What the task requires
Write each entry out again exactly, with nothing omitted.
** Opening Task inputs block **
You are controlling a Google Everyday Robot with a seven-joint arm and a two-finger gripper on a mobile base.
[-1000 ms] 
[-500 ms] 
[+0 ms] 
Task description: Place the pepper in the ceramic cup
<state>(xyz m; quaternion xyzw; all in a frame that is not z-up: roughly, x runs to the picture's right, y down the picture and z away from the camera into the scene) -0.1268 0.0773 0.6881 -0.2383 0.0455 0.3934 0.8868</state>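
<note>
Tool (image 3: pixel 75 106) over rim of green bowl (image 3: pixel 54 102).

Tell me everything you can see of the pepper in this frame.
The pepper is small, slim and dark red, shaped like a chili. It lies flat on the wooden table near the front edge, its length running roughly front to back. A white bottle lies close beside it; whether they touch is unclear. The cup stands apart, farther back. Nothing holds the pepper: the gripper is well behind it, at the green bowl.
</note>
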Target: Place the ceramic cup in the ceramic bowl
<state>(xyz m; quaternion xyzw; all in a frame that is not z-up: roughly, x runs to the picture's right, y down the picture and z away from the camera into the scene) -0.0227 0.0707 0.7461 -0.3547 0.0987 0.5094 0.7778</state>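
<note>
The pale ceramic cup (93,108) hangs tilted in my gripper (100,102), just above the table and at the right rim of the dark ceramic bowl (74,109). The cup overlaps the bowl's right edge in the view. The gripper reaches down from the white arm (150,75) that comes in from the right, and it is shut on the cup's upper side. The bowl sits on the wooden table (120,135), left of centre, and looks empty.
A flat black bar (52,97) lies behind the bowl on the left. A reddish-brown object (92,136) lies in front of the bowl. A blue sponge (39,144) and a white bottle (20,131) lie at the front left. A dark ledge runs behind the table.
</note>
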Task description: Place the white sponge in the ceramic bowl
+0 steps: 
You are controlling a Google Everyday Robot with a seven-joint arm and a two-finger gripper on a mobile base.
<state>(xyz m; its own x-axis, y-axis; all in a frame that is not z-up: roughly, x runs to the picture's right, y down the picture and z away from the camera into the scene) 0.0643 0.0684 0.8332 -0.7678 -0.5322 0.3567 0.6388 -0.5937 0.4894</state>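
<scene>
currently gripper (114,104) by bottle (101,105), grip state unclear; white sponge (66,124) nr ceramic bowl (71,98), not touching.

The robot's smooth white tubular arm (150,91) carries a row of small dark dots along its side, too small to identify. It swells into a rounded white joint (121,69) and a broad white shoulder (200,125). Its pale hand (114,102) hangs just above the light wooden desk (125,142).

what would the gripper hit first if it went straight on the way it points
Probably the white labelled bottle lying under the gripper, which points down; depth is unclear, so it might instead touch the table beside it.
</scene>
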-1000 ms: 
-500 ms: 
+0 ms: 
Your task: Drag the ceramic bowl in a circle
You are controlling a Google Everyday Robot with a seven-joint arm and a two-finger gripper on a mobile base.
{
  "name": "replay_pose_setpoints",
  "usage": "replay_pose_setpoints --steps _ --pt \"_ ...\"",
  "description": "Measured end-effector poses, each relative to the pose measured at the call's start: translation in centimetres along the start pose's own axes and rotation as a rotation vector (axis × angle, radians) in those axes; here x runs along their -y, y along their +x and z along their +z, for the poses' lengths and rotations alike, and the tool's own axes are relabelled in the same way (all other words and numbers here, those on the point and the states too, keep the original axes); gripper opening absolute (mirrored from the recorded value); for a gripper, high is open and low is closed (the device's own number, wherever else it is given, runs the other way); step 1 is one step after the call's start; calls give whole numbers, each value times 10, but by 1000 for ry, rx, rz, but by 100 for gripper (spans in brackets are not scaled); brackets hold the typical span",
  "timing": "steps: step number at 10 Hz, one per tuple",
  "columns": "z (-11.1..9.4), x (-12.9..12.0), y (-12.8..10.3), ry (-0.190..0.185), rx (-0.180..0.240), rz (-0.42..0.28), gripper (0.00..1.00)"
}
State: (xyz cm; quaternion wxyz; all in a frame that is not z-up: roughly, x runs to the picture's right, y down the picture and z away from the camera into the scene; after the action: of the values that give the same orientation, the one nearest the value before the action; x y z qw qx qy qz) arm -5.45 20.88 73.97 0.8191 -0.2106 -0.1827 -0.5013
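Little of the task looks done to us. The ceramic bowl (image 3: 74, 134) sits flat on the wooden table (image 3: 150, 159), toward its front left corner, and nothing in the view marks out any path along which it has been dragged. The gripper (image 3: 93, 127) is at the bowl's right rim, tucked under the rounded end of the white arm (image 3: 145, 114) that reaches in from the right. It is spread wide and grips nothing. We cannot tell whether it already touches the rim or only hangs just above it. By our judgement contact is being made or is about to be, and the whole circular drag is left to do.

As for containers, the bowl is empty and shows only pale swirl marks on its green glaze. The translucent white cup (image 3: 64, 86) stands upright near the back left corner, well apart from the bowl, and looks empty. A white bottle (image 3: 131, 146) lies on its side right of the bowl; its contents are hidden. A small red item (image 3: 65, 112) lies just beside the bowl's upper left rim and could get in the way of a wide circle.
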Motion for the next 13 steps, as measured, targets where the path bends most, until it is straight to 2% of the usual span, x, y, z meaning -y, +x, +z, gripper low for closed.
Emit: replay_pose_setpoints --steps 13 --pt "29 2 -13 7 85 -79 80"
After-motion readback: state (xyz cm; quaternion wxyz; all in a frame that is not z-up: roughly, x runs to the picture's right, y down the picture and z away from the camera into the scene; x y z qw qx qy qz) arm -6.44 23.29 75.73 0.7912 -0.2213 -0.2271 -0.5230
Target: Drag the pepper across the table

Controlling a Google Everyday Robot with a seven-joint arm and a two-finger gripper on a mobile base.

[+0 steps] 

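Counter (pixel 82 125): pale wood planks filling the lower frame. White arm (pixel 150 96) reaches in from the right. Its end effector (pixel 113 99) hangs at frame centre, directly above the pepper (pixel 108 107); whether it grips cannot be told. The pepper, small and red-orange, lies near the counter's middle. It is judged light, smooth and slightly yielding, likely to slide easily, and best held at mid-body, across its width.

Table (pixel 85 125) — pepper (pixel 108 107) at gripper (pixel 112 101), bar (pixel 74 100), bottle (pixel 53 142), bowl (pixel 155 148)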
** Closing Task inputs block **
Answer to the problem
You are controlling a Google Everyday Robot with a seven-joint arm and a two-finger gripper on a mobile base.
[-1000 ms] 
[-500 ms] 
[+0 ms] 
Task description: Place the pepper in the ceramic cup
<state>(xyz m; quaternion xyzw; all in a frame that is not z-up: roughly, x runs to the picture's right, y down the picture and z away from the camera into the scene) -0.1268 0.0773 0.6881 -0.2383 0.0455 0.3934 0.8868</state>
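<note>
Tool (image 3: pixel 75 106) over rim of green bowl (image 3: pixel 54 102).

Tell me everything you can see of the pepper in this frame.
The pepper is small, slim and dark red, shaped like a chili. It lies flat on the wooden table near the front edge, its length running roughly front to back. A white bottle lies close beside it; whether they touch is unclear. The cup stands apart, farther back. Nothing holds the pepper: the gripper is well behind it, at the green bowl.
</note>
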Target: Place the ceramic cup in the ceramic bowl
<state>(xyz m; quaternion xyzw; all in a frame that is not z-up: roughly, x runs to the picture's right, y down the picture and z away from the camera into the scene) -0.0227 0.0707 0.7461 -0.3547 0.0987 0.5094 0.7778</state>
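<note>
The pale ceramic cup (93,108) hangs tilted in my gripper (100,102), just above the table and at the right rim of the dark ceramic bowl (74,109). The cup overlaps the bowl's right edge in the view. The gripper reaches down from the white arm (150,75) that comes in from the right, and it is shut on the cup's upper side. The bowl sits on the wooden table (120,135), left of centre, and looks empty.
A flat black bar (52,97) lies behind the bowl on the left. A reddish-brown object (92,136) lies in front of the bowl. A blue sponge (39,144) and a white bottle (20,131) lie at the front left. A dark ledge runs behind the table.
</note>
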Task description: Place the white sponge in the ceramic bowl
+0 steps: 
You are controlling a Google Everyday Robot with a seven-joint arm and a two-finger gripper on a mobile base.
<state>(xyz m; its own x-axis, y-axis; all in a frame that is not z-up: roughly, x runs to the picture's right, y down the picture and z away from the camera into the scene) 0.0643 0.0684 0.8332 -0.7678 -0.5322 0.3567 0.6388 -0.5937 0.4894</state>
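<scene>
currently gripper (114,104) by bottle (101,105), grip state unclear; white sponge (66,124) nr ceramic bowl (71,98), not touching.

The robot's smooth white tubular arm (150,91) carries a row of small dark dots along its side, too small to identify. It swells into a rounded white joint (121,69) and a broad white shoulder (200,125). Its pale hand (114,102) hangs just above the light wooden desk (125,142).

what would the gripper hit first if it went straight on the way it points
Probably the white labelled bottle lying under the gripper, which points down; depth is unclear, so it might instead touch the table beside it.
</scene>
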-1000 ms: 
-500 ms: 
+0 ms: 
Your task: Drag the ceramic bowl in a circle
You are controlling a Google Everyday Robot with a seven-joint arm and a two-finger gripper on a mobile base.
{
  "name": "replay_pose_setpoints",
  "usage": "replay_pose_setpoints --steps _ --pt \"_ ...\"",
  "description": "Measured end-effector poses, each relative to the pose measured at the call's start: translation in centimetres along the start pose's own axes and rotation as a rotation vector (axis × angle, radians) in those axes; here x runs along their -y, y along their +x and z along their +z, for the poses' lengths and rotations alike, and the tool's own axes are relabelled in the same way (all other words and numbers here, those on the point and the states too, keep the original axes); gripper opening absolute (mirrored from the recorded value); for a gripper, high is open and low is closed (the device's own number, wherever else it is given, runs the other way); step 1 is one step after the call's start; calls give whole numbers, each value times 10, but by 1000 for ry, rx, rz, but by 100 for gripper (spans in brackets are not scaled); brackets hold the typical span",
  "timing": "steps: step number at 10 Hz, one per tuple",
  "columns": "z (-11.1..9.4), x (-12.9..12.0), y (-12.8..10.3), ry (-0.190..0.185), rx (-0.180..0.240), rz (-0.42..0.28), gripper (0.00..1.00)"
}
State: (xyz cm; quaternion wxyz; all in a frame that is not z-up: roughly, x runs to the picture's right, y down the picture and z away from the camera into the scene; after the action: of the values that give the same orientation, the one nearest the value before the action; x y z qw qx qy qz) arm -5.45 20.88 73.97 0.8191 -0.2106 -0.1827 -0.5013
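Little of the task looks done to us. The ceramic bowl (image 3: 74, 134) sits flat on the wooden table (image 3: 150, 159), toward its front left corner, and nothing in the view marks out any path along which it has been dragged. The gripper (image 3: 93, 127) is at the bowl's right rim, tucked under the rounded end of the white arm (image 3: 145, 114) that reaches in from the right. It is spread wide and grips nothing. We cannot tell whether it already touches the rim or only hangs just above it. By our judgement contact is being made or is about to be, and the whole circular drag is left to do.

As for containers, the bowl is empty and shows only pale swirl marks on its green glaze. The translucent white cup (image 3: 64, 86) stands upright near the back left corner, well apart from the bowl, and looks empty. A white bottle (image 3: 131, 146) lies on its side right of the bowl; its contents are hidden. A small red item (image 3: 65, 112) lies just beside the bowl's upper left rim and could get in the way of a wide circle.
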Motion for the next 13 steps, as measured, targets where the path bends most, until it is straight to 2% of the usual span, x, y, z meaning -y, +x, +z, gripper low for closed.
Emit: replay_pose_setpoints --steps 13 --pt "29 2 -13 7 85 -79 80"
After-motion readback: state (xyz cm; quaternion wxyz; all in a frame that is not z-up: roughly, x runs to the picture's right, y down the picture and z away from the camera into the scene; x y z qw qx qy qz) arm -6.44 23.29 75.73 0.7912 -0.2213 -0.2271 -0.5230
Target: Drag the pepper across the table

Controlling a Google Everyday Robot with a seven-joint arm and a two-finger gripper on a mobile base.

[+0 steps] 

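Counter (pixel 82 125): pale wood planks filling the lower frame. White arm (pixel 150 96) reaches in from the right. Its end effector (pixel 113 99) hangs at frame centre, directly above the pepper (pixel 108 107); whether it grips cannot be told. The pepper, small and red-orange, lies near the counter's middle. It is judged light, smooth and slightly yielding, likely to slide easily, and best held at mid-body, across its width.

Table (pixel 85 125) — pepper (pixel 108 107) at gripper (pixel 112 101), bar (pixel 74 100), bottle (pixel 53 142), bowl (pixel 155 148)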

No further output is required here.